Would you repeat exactly the part of the listing below that runs from the line containing "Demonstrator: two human" down to the line containing "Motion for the", inclusive, and nothing else?

###

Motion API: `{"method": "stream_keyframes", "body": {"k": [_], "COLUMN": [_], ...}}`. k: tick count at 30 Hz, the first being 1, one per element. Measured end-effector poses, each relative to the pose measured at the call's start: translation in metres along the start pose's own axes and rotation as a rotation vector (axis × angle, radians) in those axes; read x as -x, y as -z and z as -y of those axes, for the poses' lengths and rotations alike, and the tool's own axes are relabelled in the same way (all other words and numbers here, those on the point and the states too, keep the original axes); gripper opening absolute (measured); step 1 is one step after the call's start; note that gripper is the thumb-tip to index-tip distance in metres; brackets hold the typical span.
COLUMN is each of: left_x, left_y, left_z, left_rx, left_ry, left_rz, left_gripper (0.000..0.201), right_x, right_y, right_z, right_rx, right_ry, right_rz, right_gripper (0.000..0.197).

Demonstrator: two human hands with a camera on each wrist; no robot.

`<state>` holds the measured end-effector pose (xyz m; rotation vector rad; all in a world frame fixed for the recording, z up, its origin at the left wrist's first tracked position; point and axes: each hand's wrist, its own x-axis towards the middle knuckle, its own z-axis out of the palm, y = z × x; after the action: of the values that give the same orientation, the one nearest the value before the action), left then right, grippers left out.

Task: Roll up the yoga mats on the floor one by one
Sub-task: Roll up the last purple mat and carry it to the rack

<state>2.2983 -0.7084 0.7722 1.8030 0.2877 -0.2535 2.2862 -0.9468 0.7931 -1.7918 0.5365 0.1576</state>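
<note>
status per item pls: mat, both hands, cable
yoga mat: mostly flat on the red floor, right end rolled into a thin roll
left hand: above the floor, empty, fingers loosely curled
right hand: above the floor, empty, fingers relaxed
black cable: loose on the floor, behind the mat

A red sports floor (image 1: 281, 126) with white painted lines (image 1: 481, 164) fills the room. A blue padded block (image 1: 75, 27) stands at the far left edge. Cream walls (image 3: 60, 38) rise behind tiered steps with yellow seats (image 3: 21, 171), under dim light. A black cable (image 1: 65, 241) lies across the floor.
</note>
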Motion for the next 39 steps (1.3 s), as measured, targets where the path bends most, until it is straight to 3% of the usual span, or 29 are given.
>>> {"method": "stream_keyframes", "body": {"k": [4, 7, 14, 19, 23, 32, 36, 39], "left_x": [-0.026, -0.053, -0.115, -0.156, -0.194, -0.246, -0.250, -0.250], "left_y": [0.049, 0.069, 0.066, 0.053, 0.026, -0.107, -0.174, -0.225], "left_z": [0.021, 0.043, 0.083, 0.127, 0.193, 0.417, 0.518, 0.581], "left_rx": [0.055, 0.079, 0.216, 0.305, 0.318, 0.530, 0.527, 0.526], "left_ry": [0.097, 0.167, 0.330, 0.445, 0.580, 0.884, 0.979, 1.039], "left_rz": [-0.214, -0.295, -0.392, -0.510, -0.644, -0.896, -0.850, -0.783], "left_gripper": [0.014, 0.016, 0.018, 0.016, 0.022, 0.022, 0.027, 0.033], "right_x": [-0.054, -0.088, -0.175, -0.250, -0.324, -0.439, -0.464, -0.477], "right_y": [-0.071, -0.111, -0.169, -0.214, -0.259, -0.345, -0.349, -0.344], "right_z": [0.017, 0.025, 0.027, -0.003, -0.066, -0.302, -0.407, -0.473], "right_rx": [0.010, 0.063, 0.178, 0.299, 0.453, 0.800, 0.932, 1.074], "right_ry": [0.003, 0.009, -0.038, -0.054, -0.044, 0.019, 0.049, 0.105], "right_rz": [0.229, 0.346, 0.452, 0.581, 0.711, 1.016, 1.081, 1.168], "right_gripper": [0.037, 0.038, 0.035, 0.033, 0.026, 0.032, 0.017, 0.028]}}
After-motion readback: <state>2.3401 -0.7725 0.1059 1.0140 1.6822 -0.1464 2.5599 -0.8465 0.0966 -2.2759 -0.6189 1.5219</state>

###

= Response for this exercise =
Demonstrator: two human hands with a camera on each wrist; no robot.

`<state>` holds the measured end-effector pose (xyz m; rotation vector rad; all in a world frame fixed for the recording, z up, its origin at the left wrist's first tracked position; point and axes: each hand's wrist, its own x-axis towards the middle knuckle, its own z-axis out of the palm, y = z × x; after the action: of the values that give the same orientation, the one nearest the value before the action), left then right, grippers left out.

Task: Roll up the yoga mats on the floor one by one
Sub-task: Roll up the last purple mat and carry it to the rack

<state>2.2983 -0.7084 0.7722 1.8030 0.2877 -0.2535 2.2862 -0.9468 0.7931 -1.7918 0.5365 0.1576</state>
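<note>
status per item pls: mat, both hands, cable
yoga mat: mostly flat on the red floor, right end rolled into a thin roll
left hand: above the floor, empty, fingers loosely curled
right hand: above the floor, empty, fingers relaxed
black cable: loose on the floor, behind the mat

A red sports floor (image 1: 281, 126) with white painted lines (image 1: 481, 164) fills the room. A blue padded block (image 1: 75, 27) stands at the far left edge. Cream walls (image 3: 60, 38) rise behind tiered steps with yellow seats (image 3: 21, 171), under dim light. A black cable (image 1: 65, 241) lies across the floor.
</note>
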Motion for the next 39 steps (1.3 s), as measured, targets where the path bends most, until it is straight to 3% of the usual span, or 29 are given.

No further output is required, since the answer is complete.